● **Problem description**
Return the data below exactly as given, except for the images.

--- Data below Enclosed Below ---

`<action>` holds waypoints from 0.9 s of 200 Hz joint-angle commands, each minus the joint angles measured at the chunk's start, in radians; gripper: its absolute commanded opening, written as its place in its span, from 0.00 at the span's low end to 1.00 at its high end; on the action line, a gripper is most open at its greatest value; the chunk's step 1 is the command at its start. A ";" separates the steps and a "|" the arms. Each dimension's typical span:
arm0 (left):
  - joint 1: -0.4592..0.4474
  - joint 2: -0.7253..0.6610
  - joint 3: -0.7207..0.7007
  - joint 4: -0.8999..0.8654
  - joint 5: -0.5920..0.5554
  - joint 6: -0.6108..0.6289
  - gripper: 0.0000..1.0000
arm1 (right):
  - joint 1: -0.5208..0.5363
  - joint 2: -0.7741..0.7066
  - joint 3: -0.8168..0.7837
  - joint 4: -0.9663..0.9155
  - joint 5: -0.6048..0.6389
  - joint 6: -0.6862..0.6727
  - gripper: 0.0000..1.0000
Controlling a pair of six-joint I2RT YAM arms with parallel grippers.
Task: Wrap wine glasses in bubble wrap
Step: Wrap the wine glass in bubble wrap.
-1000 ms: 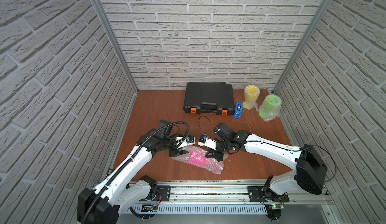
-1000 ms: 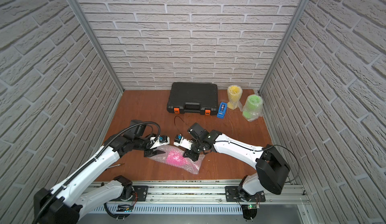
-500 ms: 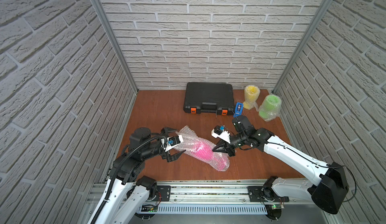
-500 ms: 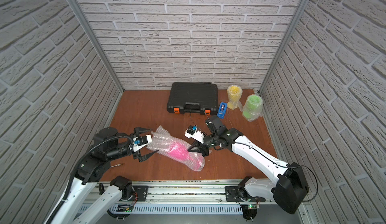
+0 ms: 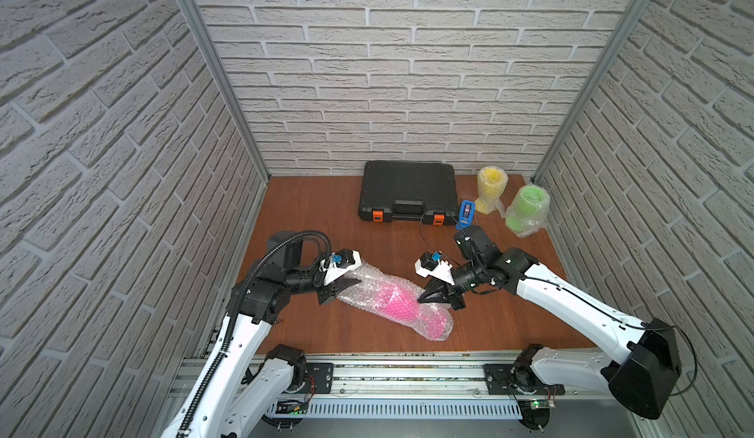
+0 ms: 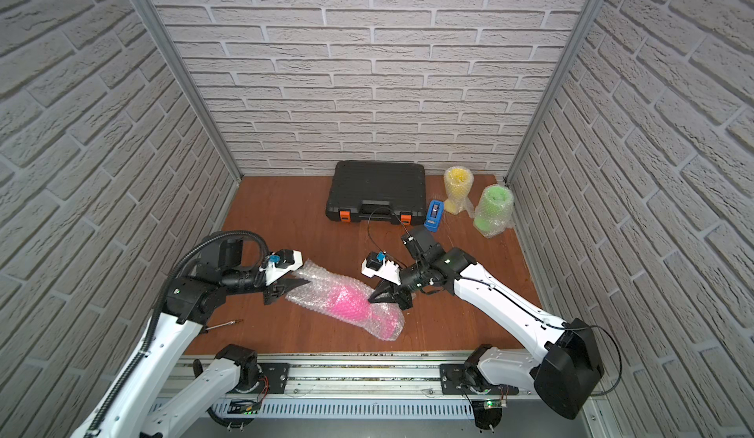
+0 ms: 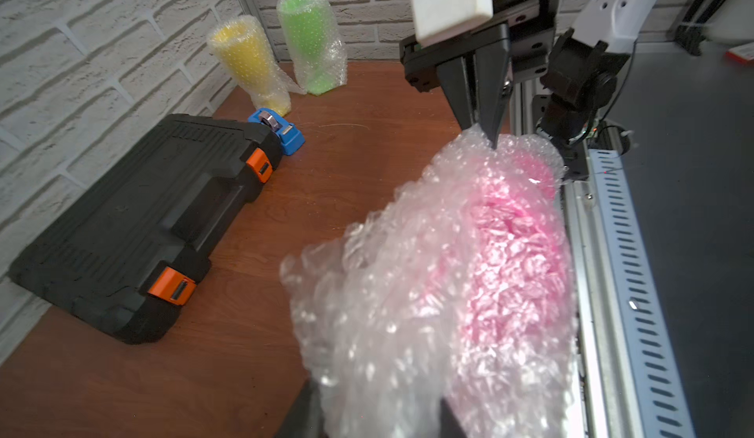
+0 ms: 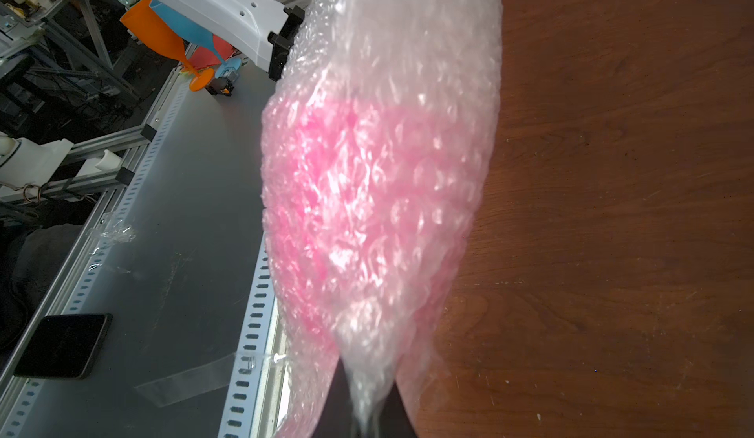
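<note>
A brown wooden table [image 5: 326, 219] carries a black case [image 5: 408, 189] lying flat against the back wall. In front of the case, well apart from it, a long roll of bubble wrap [image 5: 367, 289] stretches slantwise, with the pink goblet [image 5: 398, 303] inside it. To the right of the case the green goblet [image 5: 526, 207] and, nearer the case, the yellow goblet [image 5: 491, 187] stand upright, each in its own wrap. In front of the case's left half, the left gripper [image 5: 340, 289] has its fingers closed in on the roll's loose end, which fills the gap between them. In front of the case's right end, the right gripper [image 5: 422, 299] is pinched tight on a fold of wrap over the goblet. A blue tape dispenser [image 5: 466, 212] sits just beside the case's front right corner.
</note>
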 commanded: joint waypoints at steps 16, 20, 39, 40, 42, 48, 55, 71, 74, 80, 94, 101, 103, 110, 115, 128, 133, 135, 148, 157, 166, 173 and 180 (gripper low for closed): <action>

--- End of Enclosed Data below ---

● **Result**
`<action>` holds waypoints from 0.9 s of 200 Hz joint-angle commands, each minus the joint angles measured at the chunk's start, in radians; gripper: its absolute commanded opening, written as its place in its span, from 0.00 at the span's low end to 1.00 at its high end; on the action line, a gripper is most open at its greatest value; the chunk's step 1 is the command at its start. A ";" separates the steps and a "|" the arms. Each dimension's typical span:
arm0 (left):
  - joint 1: -0.4592..0.4474
  - joint 2: -0.7253..0.6610
  - joint 3: -0.7207..0.7007
  - joint 4: -0.8999..0.8654
  - joint 5: -0.5920..0.5554
  - joint 6: -0.6108..0.6289
  - gripper: 0.0000..1.0000
arm1 (right):
  - joint 1: -0.5208..0.5363
  - joint 2: -0.7741..0.7066
  - joint 3: -0.8168..0.7837
  - joint 4: -0.9663..0.9155
  - joint 5: -0.6048..0.6389
  - joint 6: -0.6862..0.6727
  - gripper: 0.0000..1.0000
Controlling a pair of six-joint I2RT YAM arms with parallel grippers.
Task: Wrap wine glasses in bubble wrap
Step: Wrap the wine glass in bubble wrap.
-1000 ms: 
-1000 ms: 
-500 ms: 
-500 ms: 
+0 ms: 
+0 ms: 
+0 ms: 
+0 ms: 
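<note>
A brown wooden table [image 5: 326, 219] carries a black case [image 5: 408, 189] lying flat against the back wall. In front of the case, well apart from it, a long roll of bubble wrap [image 5: 367, 289] stretches slantwise, with the pink goblet [image 5: 398, 303] inside it. To the right of the case the green goblet [image 5: 526, 207] and, nearer the case, the yellow goblet [image 5: 491, 187] stand upright, each in its own wrap. In front of the case's left half, the left gripper [image 5: 340, 289] has its fingers closed in on the roll's loose end, which fills the gap between them. In front of the case's right end, the right gripper [image 5: 422, 299] is pinched tight on a fold of wrap over the goblet. A blue tape dispenser [image 5: 466, 212] sits just beside the case's front right corner.
</note>
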 commanded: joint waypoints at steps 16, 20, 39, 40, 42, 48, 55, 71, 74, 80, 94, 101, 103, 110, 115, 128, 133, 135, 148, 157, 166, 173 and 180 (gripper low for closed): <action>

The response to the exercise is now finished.